While the report highlights examples of best practice from some Member States and their national maritime plans, overall gaps across planning processes signal an urgent need for improvement. 

The key challenges identified by the assessment lie with successfully adopting an ecosystem-based approach [2] to maritime planning, how to prioritise which maritime sectors are allocated space at sea for their operations, and designating sufficient space for both various economic activities and achieving diverse policy objectives while simultaneously safeguarding the environment.

Dr Antonia Leroy, Head of Ocean Policy at the WWF European Policy Office said, “We applaud the Commission’s call for Member States to better reflect EU Green Deal ambitions in their national maritime plans. To that end, improved guidance from the Commission on the importance of an ecosystem-based approach is now essential, especially for those Member States who remain without any plan whatsoever. Human activities, in particular the development of offshore renewable energy, and ocean health go hand in hand: as the world's largest carbon sink, thriving oceanic ecosystems are essential to mitigate the climate crisis.”

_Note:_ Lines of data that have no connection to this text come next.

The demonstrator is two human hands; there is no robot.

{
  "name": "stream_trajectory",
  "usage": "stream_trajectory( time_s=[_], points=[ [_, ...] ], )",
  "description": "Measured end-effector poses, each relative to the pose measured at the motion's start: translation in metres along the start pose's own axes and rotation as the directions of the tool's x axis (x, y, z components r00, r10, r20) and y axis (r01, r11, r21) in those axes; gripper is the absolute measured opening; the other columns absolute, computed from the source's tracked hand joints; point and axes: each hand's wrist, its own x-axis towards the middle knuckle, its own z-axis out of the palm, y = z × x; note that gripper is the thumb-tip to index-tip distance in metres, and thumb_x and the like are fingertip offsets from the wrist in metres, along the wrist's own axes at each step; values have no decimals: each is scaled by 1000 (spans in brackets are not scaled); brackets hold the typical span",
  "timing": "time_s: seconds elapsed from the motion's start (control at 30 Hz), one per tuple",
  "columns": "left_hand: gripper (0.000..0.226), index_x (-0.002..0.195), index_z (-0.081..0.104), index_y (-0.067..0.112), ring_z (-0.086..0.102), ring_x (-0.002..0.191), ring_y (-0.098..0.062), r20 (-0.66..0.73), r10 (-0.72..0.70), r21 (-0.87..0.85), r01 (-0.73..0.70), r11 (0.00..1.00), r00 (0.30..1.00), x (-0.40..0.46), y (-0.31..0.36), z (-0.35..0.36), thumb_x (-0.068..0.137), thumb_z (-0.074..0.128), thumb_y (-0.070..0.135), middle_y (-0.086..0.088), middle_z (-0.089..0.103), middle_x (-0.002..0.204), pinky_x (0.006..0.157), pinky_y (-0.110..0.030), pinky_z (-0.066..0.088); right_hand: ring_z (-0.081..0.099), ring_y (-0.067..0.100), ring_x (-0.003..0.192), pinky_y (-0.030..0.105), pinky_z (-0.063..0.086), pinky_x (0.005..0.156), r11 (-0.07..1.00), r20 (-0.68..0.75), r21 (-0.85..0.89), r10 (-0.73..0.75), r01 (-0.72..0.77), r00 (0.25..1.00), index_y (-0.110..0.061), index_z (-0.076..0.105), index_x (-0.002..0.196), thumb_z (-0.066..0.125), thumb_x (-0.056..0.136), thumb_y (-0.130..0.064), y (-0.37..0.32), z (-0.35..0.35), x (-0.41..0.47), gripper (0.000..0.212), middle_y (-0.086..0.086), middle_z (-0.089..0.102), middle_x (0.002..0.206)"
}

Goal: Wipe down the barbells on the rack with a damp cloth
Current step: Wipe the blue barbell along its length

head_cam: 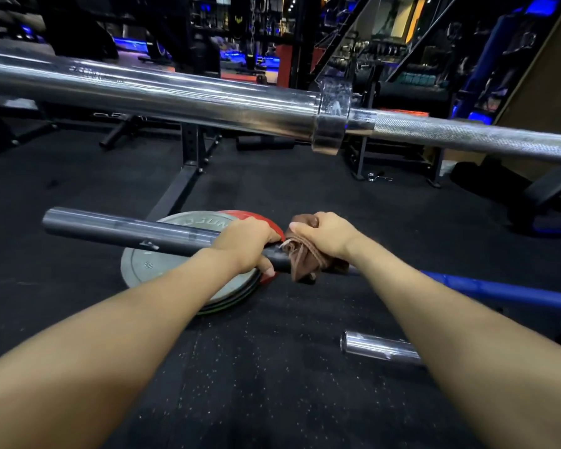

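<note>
A dark barbell (127,230) with a blue shaft runs across the middle of the view, its grey sleeve pointing left. My left hand (246,243) grips the sleeve near its inner end. Just to its right, my right hand (324,234) holds a brown cloth (305,259) wrapped over the bar. A thick chrome barbell (175,92) crosses the view higher up, close to the camera, with its collar at centre right and a knurled shaft beyond. A third chrome sleeve end (379,346) lies low at the right, partly hidden by my right forearm.
A stack of weight plates (162,264), grey on top with red beneath, lies on the black rubber floor under the dark bar. Black rack legs (188,163) stand behind. A spring clip (378,177) lies on the floor at the back right.
</note>
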Motion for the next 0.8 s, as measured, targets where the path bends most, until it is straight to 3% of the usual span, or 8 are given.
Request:
stream_trajectory(
  time_s=[0.1, 0.2, 0.27, 0.4, 0.5, 0.57, 0.7, 0.8],
  points=[
    [39, 91, 64, 18, 58, 86, -23, -18, 8, 6, -8, 1000, 1000, 0, 0, 0, 60, 82, 33, 3, 64, 84, 67, -31, 40, 41, 31, 124, 33, 35, 95, 956, -98, -241, -196, 168, 976, -12, 40, 135, 53, 91, -50, 11, 16, -39, 60, 13, 44, 136],
    [47, 106, 66, 23, 60, 94, -21, -33, 29, 35, -28, 999, 999, -1, 2, -1, 63, 81, 36, 4, 68, 95, 71, -29, 42, 12, 29, 142, 32, 15, 114, 823, -64, -491, -362, 287, 930, -11, 8, 151, 51, 92, -47, 19, 31, -69, 81, 13, 9, 155],
    [45, 105, 67, 21, 57, 85, -21, -2, 21, 28, -21, 999, 1000, -1, 5, -6, 65, 81, 35, 4, 64, 82, 68, -30, 39, 21, 30, 137, 34, 22, 110, 868, -85, -419, -332, 268, 940, -10, 17, 149, 53, 90, -50, 15, 27, -60, 79, 14, 21, 150],
    [38, 92, 64, 16, 53, 76, -22, 45, 13, 16, -13, 1000, 999, -1, 7, -11, 64, 82, 34, 5, 53, 69, 65, -32, 38, 57, 27, 107, 34, 45, 92, 996, 22, 34, -80, 79, 997, -6, 54, 119, 56, 89, -52, 12, 4, -4, 55, 11, 61, 118],
    [35, 92, 63, 15, 51, 74, -20, 100, 5, 6, -5, 1000, 995, -1, 9, -17, 67, 80, 33, 6, 51, 69, 63, -30, 34, 62, 26, 101, 35, 48, 92, 992, 54, 125, -4, -3, 999, -4, 62, 113, 56, 87, -55, 18, 2, 16, 58, 11, 67, 111],
    [36, 98, 62, 14, 57, 87, -23, 109, 2, 13, -4, 1000, 994, -4, 11, -18, 71, 78, 30, 1, 59, 84, 68, -31, 39, 62, 27, 100, 33, 46, 89, 992, 29, 123, -16, 13, 999, -3, 61, 112, 54, 89, -54, 21, 7, 19, 56, 11, 67, 109],
    [49, 130, 47, 18, 41, 125, -20, -154, -21, 259, 61, 964, 988, -35, 22, 13, 85, 64, 31, 2, 50, 132, 101, -29, 31, 60, 27, 105, 32, 44, 90, 985, -21, 162, -57, 60, 998, -6, 60, 115, 54, 90, -51, 23, 9, 17, 52, 9, 65, 113],
    [60, 139, 39, 21, 40, 127, -17, -221, -49, 192, 93, 977, 974, -42, 20, 25, 85, 64, 23, 5, 44, 140, 99, -29, 36, 55, 28, 112, 33, 41, 94, 988, -51, 147, -41, 48, 998, -7, 52, 125, 50, 93, -50, 19, 9, 8, 54, 10, 60, 123]
  ],
)
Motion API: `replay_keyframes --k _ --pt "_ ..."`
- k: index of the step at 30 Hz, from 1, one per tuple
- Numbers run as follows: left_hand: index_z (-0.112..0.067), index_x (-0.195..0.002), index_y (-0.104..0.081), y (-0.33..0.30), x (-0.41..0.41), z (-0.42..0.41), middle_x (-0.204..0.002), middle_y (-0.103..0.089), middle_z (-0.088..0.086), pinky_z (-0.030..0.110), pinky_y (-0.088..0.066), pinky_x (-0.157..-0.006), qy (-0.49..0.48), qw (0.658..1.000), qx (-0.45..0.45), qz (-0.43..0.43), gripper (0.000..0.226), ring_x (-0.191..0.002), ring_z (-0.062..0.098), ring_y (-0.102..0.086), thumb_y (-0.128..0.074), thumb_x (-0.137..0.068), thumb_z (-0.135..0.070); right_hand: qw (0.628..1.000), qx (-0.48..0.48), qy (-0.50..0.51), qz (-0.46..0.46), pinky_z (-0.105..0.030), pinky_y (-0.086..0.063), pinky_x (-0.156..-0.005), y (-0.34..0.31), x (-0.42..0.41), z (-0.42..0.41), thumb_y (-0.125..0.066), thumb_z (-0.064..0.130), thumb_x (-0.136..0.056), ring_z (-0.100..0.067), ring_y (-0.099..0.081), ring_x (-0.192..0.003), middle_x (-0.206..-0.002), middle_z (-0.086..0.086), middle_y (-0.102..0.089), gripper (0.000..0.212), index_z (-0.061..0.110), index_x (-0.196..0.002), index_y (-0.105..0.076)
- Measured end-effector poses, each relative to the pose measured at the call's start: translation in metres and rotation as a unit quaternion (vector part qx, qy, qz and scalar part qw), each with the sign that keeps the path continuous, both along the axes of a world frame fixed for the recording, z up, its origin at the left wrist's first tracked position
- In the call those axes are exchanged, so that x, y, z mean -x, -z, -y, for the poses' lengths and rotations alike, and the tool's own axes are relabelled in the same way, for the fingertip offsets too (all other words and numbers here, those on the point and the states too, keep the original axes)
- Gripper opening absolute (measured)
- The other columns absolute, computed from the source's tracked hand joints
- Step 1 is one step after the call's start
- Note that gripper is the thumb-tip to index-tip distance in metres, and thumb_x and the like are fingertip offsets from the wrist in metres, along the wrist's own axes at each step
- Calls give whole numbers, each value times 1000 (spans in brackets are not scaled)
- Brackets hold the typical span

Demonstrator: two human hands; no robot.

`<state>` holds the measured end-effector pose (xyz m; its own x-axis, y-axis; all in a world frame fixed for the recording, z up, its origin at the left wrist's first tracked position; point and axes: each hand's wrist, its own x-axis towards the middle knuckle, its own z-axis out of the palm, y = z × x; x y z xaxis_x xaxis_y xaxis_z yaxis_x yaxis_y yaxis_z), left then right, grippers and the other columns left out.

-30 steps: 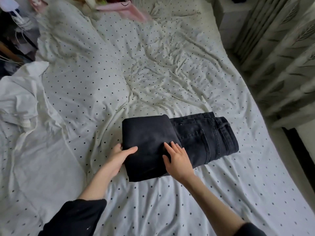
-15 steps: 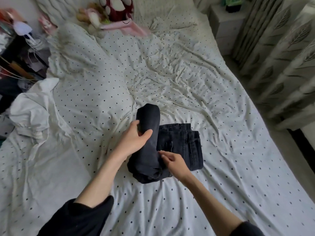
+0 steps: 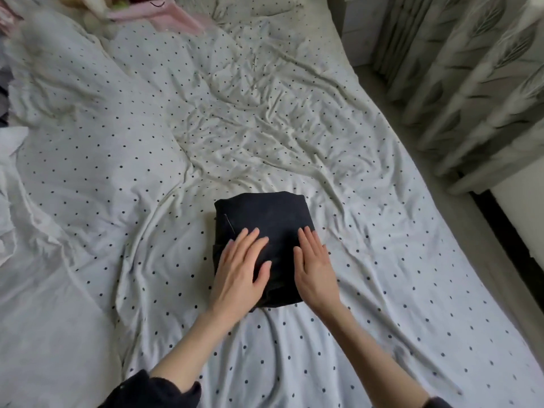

Noteworthy findings include:
  • Inadequate marine and maritime data collection and reporting across the bloc, signalling potential (and crucial) gaps in Member State understanding of how human activities impact ecologically-sensitive areas. WWF welcomes the Commission highlighting this issue, as robust data is essential for adaptive resource management and improving maritime planning over time.
  • Absence of cooperation across Member State borders and between EU and non-EU countries. WWF welcomes the Commission’s language around transboundary cooperation as being pivotal for aligning national maritime plans with energy and climate plans.
  • Space dedicated to nature protection in some Member States is being razed due to high demand for new and expanding sectors, including offshore renewable energy which is currently being rapidly expanded in the EU. While the role of sea space to meet renewable energy goals via offshore renewables is clear, WWF is advocating for new maritime developments to not come at the cost of marine protection or restoration. 
  • The Commission emphasises the importance of an ecosystem-based approach to maritime spatial planning, stating it has the potential to be “an enabler of the European Green Deal”. While the report found that all published national maritime spatial plans made reference to an ecosystem-based approach, its adoption and impact in final plans varied across Member States. Failure to embrace an ecosystem-based approach puts maritime development at risk of further damaging marine ecosystems and worsening the climate crisis. 

 The Commission’s findings echo a recent WWF assessment of implementation of the MSPD in the Baltic which found that Member States are failing to adequately reflect the goals of the European Green Deal in their national maritime plans, and emphasised the importance of cooperation across disciplines and regions to ensure a balance between people and nature. 

National plans that meet all requirements of the MSPD and wholly embrace an ecosystem-based approach in their design are critical for supporting a sustainable EU blue economy and safeguarding the wellbeing of the wildlife and people in marine and coastal areas.

  1.  Among numerous European policies that aim to secure a sustainable balance for marine spaces and resources is the Maritime Spatial Planning Directive (MSPD, 2014/89/EU). The MSPD was developed to provide an integrated planning and adaptive approach to how the EU and its Member States manage human-led activities in their waters. 

    Maritime Spatial Planning (MSP) is a future-oriented process that considers all economic sectors and ecological factors related to a marine area and allocates space, both geographically and temporally, to different activities and people whose livelihoods are tied to our seas for the purpose of ensuring a long-term sustainable balance between people and nature.

    The MSPD set 31 March 2021 as the deadline for Member States to present their maritime spatial plans to  the European Commission. The objective of these plans is to detail a nation’s strategies for the sustainable management of their marine areas and resources.
  2. WWF advocates for an ecosystem-based approach (EBA) to MSP, which views maritime spaces  as integrated systems that provide various resources and services to both people and the planet, and acknowledges that ecosystems have a limited carrying capacity to remain healthy against human pressures. An EBA to MSP can transform how sea spaces are accessed and managed. It does so by increasing national and regional abilities to integrate and adapt to  multi-sectoral changes, thus delivering sustainable economic benefits within oceanic boundaries.